16. The detection method according to supplementary note 11, wherein the step of extracting a chain (discontinuous chain) from the directed acyclic graph includes:
selecting a starting node of a chain, and obtaining a plurality of chains from the starting node; and
if the node and the edge of the chain are contained in other chains, the chain (sub-chain) is deleted, and if the starting node and the ending node of more than two chains are respectively the same, the chain with the largest number of nodes is reserved.
17. The detection method according to supplementary note 16, wherein,
the starting node is: among nodes not belonging to any existing chain, nodes in the temporally most advanced image frame.
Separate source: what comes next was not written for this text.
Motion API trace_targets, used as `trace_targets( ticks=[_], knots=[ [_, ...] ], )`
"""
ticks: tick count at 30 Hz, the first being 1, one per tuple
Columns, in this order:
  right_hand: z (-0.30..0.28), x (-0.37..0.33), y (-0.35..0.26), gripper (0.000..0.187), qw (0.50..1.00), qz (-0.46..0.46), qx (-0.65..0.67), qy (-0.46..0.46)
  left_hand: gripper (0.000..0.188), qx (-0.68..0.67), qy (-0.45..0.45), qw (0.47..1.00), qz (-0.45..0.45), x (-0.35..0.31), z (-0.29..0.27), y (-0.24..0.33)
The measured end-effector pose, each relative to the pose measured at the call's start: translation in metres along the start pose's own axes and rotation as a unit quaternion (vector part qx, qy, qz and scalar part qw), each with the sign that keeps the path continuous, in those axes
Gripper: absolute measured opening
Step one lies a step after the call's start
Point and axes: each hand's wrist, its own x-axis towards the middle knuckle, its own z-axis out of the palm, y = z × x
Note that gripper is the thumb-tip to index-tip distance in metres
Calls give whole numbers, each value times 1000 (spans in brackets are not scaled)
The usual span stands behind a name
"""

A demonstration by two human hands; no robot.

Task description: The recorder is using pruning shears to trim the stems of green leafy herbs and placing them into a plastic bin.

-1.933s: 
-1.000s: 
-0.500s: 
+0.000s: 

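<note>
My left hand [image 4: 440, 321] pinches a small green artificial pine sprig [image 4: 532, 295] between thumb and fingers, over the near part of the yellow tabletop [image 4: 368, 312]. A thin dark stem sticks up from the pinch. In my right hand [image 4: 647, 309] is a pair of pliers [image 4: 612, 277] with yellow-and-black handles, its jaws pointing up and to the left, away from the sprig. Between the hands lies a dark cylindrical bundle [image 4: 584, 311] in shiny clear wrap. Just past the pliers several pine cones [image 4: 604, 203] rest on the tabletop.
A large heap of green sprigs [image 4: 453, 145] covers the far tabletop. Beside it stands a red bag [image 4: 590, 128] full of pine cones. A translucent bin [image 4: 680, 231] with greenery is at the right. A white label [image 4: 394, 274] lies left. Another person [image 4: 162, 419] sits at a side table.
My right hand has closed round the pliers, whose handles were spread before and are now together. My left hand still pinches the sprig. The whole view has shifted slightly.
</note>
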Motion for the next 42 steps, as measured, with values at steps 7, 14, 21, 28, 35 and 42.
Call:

18. The detection method according to supplementary note 11, wherein the step of detecting the moving object whose moving speed is within a certain range based on the extracted chain includes:
and calculating the distance between the first position of the starting node corresponding to the two ends of the chain in the image and the second position of the ending node corresponding to the image, and when the distance is in a second interval, judging that the movement speed of the same moving object corresponding to each node on the chain is in a certain range.
19. The detection method according to supplementary note 11, wherein the method further comprises:
when the number of image frames spanned by the chain in the directed acyclic graph exceeds a number threshold, retaining the chain; and/or
And when the included angle of two adjacent edges in the chain exceeds a preset angle threshold value, deleting the chain.